The Belgian Federal Act on Data Protection, known as the FADP or nLPD (neue Loi fédérale sur la protection des données), is Belgium's updated data protection law. It came into effect on 1 September 2023, replacing the original 1992 framework with requirements that bring Belgian privacy standards in line with the EU's GDPR.

The revised law strengthens individual rights, broadens the definition of sensitive personal data, and introduces mandatory breach notification obligations. For law firms, it imposes direct accountability on the data controller — meaning partners and managing directors are personally responsible for compliance, not just the firm as an abstract entity.

The FADP governs how personal data is collected, processed, stored, and disclosed. It applies to any firm handling data of individuals located in Belgium, regardless of where the firm itself is domiciled. Penalties for violations can reach CHF 250,000 — levied against the responsible individual, not the firm.

Why law firms are high-risk targets

Law firms occupy a unique position in the threat landscape. They hold concentrated volumes of highly sensitive data: merger details, litigation strategies, intellectual property filings, personal financial records, and privileged client communications. This makes them disproportionately valuable targets for cybercriminals.

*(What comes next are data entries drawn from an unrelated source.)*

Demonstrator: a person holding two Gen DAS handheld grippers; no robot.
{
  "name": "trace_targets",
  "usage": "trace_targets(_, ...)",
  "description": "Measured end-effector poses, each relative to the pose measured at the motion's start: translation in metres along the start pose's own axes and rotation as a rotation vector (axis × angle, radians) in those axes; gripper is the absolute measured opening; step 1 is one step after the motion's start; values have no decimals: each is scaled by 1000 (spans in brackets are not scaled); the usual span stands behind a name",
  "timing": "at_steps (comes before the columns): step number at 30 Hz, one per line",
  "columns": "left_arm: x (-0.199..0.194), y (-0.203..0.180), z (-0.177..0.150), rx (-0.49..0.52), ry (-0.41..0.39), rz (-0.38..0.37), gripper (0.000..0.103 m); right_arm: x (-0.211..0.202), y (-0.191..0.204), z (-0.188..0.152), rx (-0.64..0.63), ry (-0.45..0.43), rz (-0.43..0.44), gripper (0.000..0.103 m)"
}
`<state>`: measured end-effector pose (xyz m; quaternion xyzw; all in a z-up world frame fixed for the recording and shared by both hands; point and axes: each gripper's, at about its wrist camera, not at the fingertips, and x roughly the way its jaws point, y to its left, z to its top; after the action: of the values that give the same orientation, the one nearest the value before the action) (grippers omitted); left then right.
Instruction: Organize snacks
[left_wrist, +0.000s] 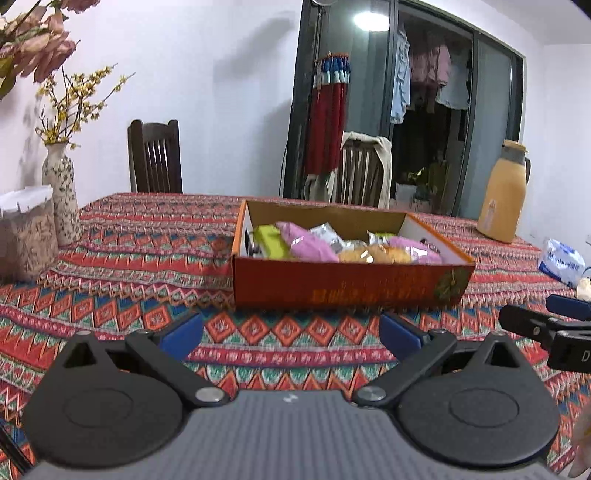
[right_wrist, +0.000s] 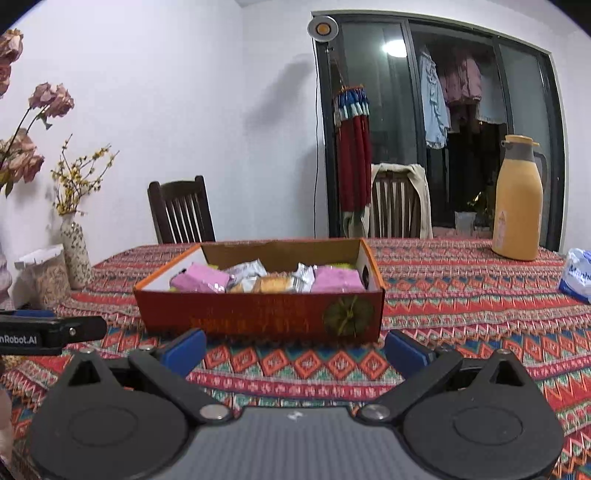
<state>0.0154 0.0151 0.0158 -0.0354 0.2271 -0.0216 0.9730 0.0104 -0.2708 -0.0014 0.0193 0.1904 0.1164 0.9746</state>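
Note:
An open orange cardboard box stands on the patterned tablecloth, holding several wrapped snacks: pink packets, a green one, silver ones and a yellow cake. My left gripper is open just in front of the box, nothing between its blue pads. My right gripper is open too, facing the box's front wall with an empty gap. Each gripper's tip shows at the edge of the other's view.
A yellow thermos jug and a white-blue tissue pack sit at the right. A flowered vase and a lidded container stand at the left. Two chairs line the far table edge.

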Motion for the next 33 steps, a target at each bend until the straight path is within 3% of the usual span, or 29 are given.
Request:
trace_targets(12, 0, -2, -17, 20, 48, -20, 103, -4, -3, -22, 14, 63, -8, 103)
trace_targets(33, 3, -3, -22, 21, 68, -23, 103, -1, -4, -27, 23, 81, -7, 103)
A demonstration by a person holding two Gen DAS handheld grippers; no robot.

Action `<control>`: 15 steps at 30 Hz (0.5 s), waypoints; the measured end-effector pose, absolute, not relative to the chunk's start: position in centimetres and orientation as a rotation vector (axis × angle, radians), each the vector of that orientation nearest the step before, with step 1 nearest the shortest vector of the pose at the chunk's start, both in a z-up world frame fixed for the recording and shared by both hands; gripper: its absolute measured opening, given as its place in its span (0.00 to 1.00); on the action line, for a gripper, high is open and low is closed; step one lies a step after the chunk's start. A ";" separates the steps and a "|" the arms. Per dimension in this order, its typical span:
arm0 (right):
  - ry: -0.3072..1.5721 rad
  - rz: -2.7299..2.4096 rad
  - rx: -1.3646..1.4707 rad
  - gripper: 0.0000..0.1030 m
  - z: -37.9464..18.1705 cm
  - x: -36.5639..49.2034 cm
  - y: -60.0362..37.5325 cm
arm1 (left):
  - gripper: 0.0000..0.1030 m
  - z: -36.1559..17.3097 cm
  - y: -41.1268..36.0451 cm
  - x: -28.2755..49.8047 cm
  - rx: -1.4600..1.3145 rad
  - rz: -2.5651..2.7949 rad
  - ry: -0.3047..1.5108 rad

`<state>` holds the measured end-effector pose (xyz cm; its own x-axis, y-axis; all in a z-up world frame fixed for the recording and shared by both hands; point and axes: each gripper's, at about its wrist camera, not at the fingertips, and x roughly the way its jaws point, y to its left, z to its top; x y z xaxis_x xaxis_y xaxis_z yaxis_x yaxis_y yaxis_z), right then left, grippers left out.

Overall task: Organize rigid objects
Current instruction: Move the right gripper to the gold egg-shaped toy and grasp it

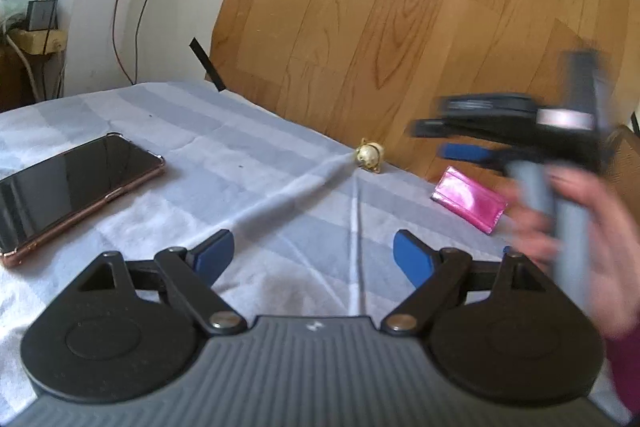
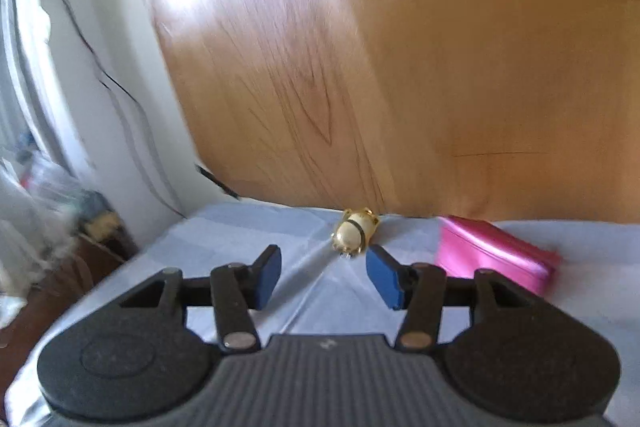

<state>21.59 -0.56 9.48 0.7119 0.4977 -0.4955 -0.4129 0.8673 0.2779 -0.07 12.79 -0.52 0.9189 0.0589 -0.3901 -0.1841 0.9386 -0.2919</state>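
1. Left claw (image 1: 313, 259), in the left wrist view, hangs released and empty over the cloth-covered worktop (image 1: 280, 195), with bare cloth between its blue pads.
2. Same view: a phone (image 1: 76, 187) lies flat at the left, well apart from the rest; a gold trinket (image 1: 370, 155) and a pink case (image 1: 470, 203) sit near the far edge, against the wood panel (image 1: 400, 27).
3. Same view: a hand (image 1: 592, 227) grips the right claw (image 1: 444, 139), which shows blurred above the case.
4. Right wrist view: the right claw (image 2: 322, 277) is part-open and grasps nothing; the trinket (image 2: 354, 233) lies just beyond its tips, roughly centred, apparently the next thing to pick.
5. Same view: the case (image 2: 492, 255) lies just right of the trinket, apart from it.
6. Nothing looks sorted yet.
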 end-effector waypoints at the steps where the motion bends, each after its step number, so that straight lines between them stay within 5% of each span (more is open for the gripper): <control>1: 0.605 0.485 0.137 0.49 8.8 22.9 0.8 | 0.85 -0.4 12.8 -0.2 -0.337 0.128 0.385; 7: 0.709 0.363 0.192 0.55 5.1 29.5 3.9 | 0.85 -0.7 13.1 -0.2 -0.361 0.121 0.376; 10: 0.753 0.367 0.109 0.43 3.2 30.1 5.5 | 0.85 -0.8 13.0 -0.2 -0.353 0.121 0.373; 15: 0.738 0.380 0.060 0.42 2.8 29.2 5.8 | 0.85 -0.7 12.8 -0.1 -0.344 0.128 0.369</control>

Several factors compound the risk:

In 2025, Belgian law enforcement reported a 32% increase in cyber incidents targeting professional services firms. Ransomware, business email compromise, and credential theft were the top three attack vectors. Law firms that assume "it won't happen to us" are statistically wrong.

10-point FADP compliance checklist

Use this checklist to evaluate your firm's current compliance posture. Each item maps to a specific obligation under the revised FADP.

  1. Appoint a data protection advisor. While not strictly mandatory for all firms, designating a responsible person (or engaging an external DPO) ensures that data protection decisions are made deliberately, not by default. Under Art. 10 FADP, organizations that voluntarily appoint an advisor benefit from certain procedural advantages.
  2. Maintain a processing activities register. Art. 12 FADP requires organizations with 250+ employees (or those processing sensitive data at scale) to document all data processing activities. Law firms should maintain this register regardless of size, given the sensitivity of client data. Record what data you collect, why, where it's stored, and who accesses it.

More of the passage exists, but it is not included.